Premium
Multi‐transfer: Transfer learning with multiple views and multiple sources
Author(s) -
Tan Ben,
Zhong Erheng,
Xiang Evan Wei,
Yang Qiang
Publication year - 2014
Publication title -
statistical analysis and data mining: the asa data science journal
Language(s) - English
Resource type - Journals
SCImago Journal Rank - 0.381
H-Index - 33
eISSN - 1932-1872
pISSN - 1932-1864
DOI - 10.1002/sam.11226
Subject(s) - computer science , leverage (statistics) , transfer of learning , exploit , complement (music) , domain (mathematical analysis) , knowledge transfer , artificial intelligence , machine learning , transfer (computing) , information retrieval , data mining , biochemistry , chemistry , knowledge management , computer security , mathematics , complementation , mathematical analysis , parallel computing , gene , phenotype
Transfer learning, which aims to help learning tasks in a target domain by leveraging knowledge from auxiliary domains, has been demonstrated to be effective in different applications such as text mining, sentiment analysis, and so on. In addition, in many real‐world applications, auxiliary data are described from multiple perspectives and usually carried by multiple sources. For example, to help classify videos on Youtube, which include three perspectives: image, voice and subtitles, one may borrow data from Flickr, Last.FM and Google News. Although any single instance in these domains can only cover a part of the views available on Youtube, the piece of information carried by them may compensate one another. If we can exploit these auxiliary domains in a collective manner, and transfer the knowledge to the target domain, we can improve the target model building from multiple perspectives. In this article, we consider this transfer learning problem as Transfer Learning with Multiple Views and Multiple Sources . As different sources may have different probability distributions and different views may compensate or be inconsistent with each other, merging all data in a simplistic manner will not give an optimal result.
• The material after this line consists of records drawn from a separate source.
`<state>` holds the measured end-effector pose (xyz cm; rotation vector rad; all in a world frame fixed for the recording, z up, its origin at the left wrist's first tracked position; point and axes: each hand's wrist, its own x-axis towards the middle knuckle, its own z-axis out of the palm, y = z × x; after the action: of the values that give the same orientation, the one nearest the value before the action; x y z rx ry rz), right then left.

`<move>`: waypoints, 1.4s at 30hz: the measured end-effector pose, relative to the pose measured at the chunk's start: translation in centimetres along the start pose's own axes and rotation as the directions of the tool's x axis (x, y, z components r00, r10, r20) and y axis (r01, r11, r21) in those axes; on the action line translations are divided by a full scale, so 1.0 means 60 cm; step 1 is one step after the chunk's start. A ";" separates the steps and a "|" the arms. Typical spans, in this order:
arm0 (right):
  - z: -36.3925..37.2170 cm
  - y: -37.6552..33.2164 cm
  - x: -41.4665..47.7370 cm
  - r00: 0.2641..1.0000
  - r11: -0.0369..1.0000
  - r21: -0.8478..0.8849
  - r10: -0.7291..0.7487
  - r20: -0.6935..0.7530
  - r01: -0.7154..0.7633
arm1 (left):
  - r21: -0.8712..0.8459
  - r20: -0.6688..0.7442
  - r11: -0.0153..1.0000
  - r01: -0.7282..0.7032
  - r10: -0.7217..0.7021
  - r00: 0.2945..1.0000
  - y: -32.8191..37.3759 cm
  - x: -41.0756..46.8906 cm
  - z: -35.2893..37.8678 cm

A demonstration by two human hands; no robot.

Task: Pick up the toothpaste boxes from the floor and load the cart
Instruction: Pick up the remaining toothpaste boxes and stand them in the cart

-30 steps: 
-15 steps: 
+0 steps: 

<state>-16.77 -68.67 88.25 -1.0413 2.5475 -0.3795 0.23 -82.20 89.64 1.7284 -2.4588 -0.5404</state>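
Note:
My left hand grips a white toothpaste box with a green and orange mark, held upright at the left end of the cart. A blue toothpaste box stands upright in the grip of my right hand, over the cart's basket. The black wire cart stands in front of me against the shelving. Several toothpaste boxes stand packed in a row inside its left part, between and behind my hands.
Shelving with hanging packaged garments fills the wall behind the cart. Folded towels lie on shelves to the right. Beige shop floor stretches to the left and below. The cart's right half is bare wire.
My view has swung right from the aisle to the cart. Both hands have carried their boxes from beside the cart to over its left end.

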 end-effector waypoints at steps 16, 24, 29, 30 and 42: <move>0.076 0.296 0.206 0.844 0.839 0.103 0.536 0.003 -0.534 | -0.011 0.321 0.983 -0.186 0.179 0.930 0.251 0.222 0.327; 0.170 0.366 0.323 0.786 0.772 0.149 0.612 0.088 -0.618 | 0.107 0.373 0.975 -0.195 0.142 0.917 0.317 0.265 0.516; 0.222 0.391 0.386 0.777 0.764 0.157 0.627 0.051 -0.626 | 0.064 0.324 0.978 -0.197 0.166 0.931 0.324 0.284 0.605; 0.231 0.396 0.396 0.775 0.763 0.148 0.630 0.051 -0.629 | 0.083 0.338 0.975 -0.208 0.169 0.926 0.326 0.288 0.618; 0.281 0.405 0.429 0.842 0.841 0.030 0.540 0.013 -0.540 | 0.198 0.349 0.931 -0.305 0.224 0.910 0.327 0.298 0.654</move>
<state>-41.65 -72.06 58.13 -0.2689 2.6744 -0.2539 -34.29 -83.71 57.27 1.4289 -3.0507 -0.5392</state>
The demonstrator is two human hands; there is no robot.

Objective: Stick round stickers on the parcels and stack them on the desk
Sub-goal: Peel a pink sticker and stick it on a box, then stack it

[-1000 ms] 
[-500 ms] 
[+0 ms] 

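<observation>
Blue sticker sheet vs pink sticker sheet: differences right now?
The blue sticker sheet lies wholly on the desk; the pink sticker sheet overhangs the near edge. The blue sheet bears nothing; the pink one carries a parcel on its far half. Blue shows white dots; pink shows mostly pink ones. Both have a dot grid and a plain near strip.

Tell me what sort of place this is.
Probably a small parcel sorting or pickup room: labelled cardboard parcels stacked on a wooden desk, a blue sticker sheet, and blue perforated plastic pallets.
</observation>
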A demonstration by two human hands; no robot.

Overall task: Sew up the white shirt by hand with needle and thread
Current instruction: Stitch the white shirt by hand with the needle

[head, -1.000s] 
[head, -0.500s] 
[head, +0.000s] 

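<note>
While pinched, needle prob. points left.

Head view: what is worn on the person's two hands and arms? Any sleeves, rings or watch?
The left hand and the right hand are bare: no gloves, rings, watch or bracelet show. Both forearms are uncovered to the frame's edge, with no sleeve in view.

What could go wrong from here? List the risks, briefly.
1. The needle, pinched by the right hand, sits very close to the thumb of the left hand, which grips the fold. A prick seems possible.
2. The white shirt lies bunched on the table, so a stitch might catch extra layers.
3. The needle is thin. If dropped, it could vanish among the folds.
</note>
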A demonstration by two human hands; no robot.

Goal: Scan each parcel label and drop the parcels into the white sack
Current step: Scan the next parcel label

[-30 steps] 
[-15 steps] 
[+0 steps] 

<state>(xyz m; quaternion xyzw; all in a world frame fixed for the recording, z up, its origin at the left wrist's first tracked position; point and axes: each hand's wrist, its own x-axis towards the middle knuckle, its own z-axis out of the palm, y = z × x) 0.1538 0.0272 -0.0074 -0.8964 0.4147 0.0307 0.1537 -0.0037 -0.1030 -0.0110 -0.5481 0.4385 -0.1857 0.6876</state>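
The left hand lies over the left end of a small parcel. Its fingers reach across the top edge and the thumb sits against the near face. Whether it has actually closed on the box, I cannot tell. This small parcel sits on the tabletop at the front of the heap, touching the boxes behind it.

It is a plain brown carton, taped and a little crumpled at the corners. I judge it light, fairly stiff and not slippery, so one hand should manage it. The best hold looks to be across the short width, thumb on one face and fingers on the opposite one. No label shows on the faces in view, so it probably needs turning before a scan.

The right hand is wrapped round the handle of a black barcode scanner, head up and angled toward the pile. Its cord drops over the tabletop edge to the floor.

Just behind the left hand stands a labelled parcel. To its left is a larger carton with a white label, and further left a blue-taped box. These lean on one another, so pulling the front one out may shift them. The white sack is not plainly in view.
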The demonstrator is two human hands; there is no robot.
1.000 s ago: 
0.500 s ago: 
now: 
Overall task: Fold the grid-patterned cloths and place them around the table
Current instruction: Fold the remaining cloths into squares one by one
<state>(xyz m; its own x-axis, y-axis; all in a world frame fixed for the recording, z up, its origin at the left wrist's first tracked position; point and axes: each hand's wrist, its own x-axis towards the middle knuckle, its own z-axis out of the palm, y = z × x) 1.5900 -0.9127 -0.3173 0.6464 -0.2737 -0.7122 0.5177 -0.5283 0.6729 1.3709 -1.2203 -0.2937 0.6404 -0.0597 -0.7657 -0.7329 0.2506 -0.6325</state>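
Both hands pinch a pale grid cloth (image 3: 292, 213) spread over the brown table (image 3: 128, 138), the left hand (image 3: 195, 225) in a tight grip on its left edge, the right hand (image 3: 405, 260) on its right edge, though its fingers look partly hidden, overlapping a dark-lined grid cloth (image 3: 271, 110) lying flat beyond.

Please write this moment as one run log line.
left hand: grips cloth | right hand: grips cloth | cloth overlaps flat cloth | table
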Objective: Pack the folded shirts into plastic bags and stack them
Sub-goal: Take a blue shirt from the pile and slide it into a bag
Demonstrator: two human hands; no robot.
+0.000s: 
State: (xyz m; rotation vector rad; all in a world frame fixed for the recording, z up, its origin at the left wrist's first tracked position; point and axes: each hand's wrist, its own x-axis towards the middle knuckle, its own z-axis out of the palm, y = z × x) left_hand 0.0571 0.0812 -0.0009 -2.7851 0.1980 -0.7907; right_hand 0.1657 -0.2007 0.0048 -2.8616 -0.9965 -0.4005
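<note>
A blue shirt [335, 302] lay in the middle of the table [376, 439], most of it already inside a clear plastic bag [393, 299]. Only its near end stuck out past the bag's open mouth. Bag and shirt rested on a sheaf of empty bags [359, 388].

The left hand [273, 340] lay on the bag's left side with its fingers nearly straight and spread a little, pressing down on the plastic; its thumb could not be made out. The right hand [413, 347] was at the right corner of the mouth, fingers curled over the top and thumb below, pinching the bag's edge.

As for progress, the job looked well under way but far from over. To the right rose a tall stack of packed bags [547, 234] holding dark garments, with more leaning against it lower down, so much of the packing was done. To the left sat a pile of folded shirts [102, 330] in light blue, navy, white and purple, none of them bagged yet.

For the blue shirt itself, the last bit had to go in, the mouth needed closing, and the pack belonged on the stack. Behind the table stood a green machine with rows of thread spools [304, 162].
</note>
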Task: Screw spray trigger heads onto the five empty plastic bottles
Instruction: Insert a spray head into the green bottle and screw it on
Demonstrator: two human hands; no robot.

Thus, we propose a novel algorithm to leverage knowledge from different views and sources collaboratively, by letting different views from different sources complement each other through a co‐training style framework, at the same time, it revises the distribution differences in different domains. We conduct empirical studies on several real‐world datasets to show that the proposed approach can improve the classification accuracy by up to 8% against different kinds of state‐of‐the‐art baselines.